As is my wont, I will try to do some analysis of the connection between Obama approval in 2011 and the election of 2012.



The vote share is what is left once third-party nominees and write-ins (especially such political luminaries as "Mickey Mouse", "Darth Vader", "Santa Claus", and "Jesus Christ") are culled out. Assume at this point that the 2020 election will be essentially a binary choice, with no third-party nominee getting more than 2% of the popular vote nationwide. Assume also that there will be no blatant manipulation of the vote for any purpose (it will be far too risky).

You will notice that Obama outperformed his 2011 approval  level in all states that he won and in his barest loss (North Carolina) Other states in which Obama lost seem to fit no pattern at all. There were two states in which Obama's approval rating was at or below 47% that he ended up winning: Colorado and New Hampshire, both of which Obama won by 6% and 10%, respectively. Maybe the 2011 polls understated Obama's chances in those two states.Otherwise the states that Obama lost seem to drift little away from the line in which the approval number of 2011 is equal to the vote share.  Utah is about 8% below Obama's approval there, but one can explain that with Mitt Romney being a Mormon in the Mormon state.  I have typically held that the favorite son effect is real if the politician is seen positively there.


OK, Obama campaigned in no states in which he expected to lose.  Trump will have to campaign in states in which his approval is under 47%, including in states that he is likely to lose. The only state in which Obama campaigned seriously in which he lost was North Carolina, which he barely won in 2008 and barely lost in 2012.


Approval numbers from October, Morning Consult. Close enough to a year away (November results are not in yet, as November is incomplete)

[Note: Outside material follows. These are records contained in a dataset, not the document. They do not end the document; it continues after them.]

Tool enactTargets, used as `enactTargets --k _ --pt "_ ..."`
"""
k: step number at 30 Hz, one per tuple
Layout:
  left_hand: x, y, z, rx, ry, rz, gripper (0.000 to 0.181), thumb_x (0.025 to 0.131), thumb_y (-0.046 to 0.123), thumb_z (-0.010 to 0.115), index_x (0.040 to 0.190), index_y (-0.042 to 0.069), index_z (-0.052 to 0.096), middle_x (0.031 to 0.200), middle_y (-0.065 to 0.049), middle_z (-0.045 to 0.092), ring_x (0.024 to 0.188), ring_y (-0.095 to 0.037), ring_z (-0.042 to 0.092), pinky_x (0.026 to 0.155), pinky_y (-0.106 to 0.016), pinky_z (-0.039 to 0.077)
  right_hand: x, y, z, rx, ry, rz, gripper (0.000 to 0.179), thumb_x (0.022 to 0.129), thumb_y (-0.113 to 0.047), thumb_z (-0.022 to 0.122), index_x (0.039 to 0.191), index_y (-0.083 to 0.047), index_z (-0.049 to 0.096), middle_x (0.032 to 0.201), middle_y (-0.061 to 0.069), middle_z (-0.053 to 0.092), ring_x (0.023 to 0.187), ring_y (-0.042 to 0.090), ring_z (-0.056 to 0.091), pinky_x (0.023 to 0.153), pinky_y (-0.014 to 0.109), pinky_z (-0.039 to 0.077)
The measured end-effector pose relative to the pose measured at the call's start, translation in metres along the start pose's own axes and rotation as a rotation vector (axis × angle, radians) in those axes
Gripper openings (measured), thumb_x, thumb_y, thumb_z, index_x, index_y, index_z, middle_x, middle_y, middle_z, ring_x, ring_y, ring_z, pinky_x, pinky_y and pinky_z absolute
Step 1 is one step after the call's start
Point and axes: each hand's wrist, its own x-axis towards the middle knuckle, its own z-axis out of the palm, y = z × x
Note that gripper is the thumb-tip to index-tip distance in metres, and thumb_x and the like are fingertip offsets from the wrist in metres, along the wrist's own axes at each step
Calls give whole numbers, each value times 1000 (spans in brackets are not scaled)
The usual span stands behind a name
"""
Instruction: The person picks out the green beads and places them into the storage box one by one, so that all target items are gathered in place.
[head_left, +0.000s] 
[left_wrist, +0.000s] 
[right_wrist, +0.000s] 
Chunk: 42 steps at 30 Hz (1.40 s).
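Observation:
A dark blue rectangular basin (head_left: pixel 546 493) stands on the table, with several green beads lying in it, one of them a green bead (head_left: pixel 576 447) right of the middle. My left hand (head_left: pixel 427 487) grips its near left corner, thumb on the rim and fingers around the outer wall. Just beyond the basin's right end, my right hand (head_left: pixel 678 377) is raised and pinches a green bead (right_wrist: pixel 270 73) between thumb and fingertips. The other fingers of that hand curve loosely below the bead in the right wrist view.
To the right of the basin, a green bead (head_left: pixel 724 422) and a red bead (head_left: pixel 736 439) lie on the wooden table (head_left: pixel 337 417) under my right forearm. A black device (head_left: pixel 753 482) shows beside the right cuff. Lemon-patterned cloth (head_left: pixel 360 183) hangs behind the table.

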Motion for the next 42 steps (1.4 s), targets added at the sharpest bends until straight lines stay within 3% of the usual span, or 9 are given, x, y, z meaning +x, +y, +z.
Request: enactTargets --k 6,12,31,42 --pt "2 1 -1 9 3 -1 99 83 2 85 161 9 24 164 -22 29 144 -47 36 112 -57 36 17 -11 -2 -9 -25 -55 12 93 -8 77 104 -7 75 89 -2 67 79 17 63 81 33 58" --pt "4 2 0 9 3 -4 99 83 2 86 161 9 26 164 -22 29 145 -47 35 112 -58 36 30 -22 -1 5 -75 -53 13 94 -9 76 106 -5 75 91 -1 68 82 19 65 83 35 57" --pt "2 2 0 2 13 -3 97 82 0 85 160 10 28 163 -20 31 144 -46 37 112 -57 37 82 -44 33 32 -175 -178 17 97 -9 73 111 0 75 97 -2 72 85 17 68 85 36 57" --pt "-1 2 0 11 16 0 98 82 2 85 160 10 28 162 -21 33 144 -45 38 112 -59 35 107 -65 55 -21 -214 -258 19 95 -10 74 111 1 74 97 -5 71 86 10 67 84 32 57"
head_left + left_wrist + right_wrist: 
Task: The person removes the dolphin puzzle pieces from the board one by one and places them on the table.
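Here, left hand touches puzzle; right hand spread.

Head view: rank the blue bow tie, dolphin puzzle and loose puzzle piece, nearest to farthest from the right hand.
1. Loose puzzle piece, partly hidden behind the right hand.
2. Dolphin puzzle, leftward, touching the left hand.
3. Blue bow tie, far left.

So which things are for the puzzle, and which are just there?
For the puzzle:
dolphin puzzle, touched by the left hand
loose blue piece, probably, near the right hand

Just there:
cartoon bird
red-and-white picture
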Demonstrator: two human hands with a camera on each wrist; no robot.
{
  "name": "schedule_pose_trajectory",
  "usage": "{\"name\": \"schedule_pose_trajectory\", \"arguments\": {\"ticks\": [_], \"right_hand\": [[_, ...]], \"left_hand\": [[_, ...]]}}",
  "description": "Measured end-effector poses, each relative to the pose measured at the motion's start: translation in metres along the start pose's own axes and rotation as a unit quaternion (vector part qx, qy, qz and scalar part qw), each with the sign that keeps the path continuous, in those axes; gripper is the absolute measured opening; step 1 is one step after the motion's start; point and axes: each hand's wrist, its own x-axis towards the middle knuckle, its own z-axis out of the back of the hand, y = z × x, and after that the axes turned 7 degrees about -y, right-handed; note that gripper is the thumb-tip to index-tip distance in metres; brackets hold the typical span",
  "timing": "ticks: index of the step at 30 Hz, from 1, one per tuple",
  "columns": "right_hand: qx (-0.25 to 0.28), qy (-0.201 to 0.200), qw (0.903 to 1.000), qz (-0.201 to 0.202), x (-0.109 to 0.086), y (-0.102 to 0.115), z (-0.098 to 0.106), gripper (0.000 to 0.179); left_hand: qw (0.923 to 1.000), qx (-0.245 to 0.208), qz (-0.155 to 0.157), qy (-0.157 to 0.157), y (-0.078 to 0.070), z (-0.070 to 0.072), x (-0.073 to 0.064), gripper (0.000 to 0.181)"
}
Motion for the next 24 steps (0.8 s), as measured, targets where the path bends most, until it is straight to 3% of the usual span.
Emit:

Assuming that Trump gets the same treatment from approval to vote share as Obama got between November 2011 and 2012 (which is the shakiest part of the assumption, because Trump is not Obama)


Trump will pick up on the average 4% in states in which his approval is 47% or higher. Any state in which his approval is 51% or higher as of now is effectively a gimme, with Trump getting 55% or more of the vote share.

48% to 50% suggest that Trump will win the state by a margin of 4% to 9% Only two states are in this category, but one is Texas.

Any state in which Trump has approval in the 46% or 47% can easily go either way. Such states are in white.  

Either Pennsylvania or Virginia could be close, but the range of possibilities for those two states does not include Trump wins.

Other states are in maroon.  You know what that means.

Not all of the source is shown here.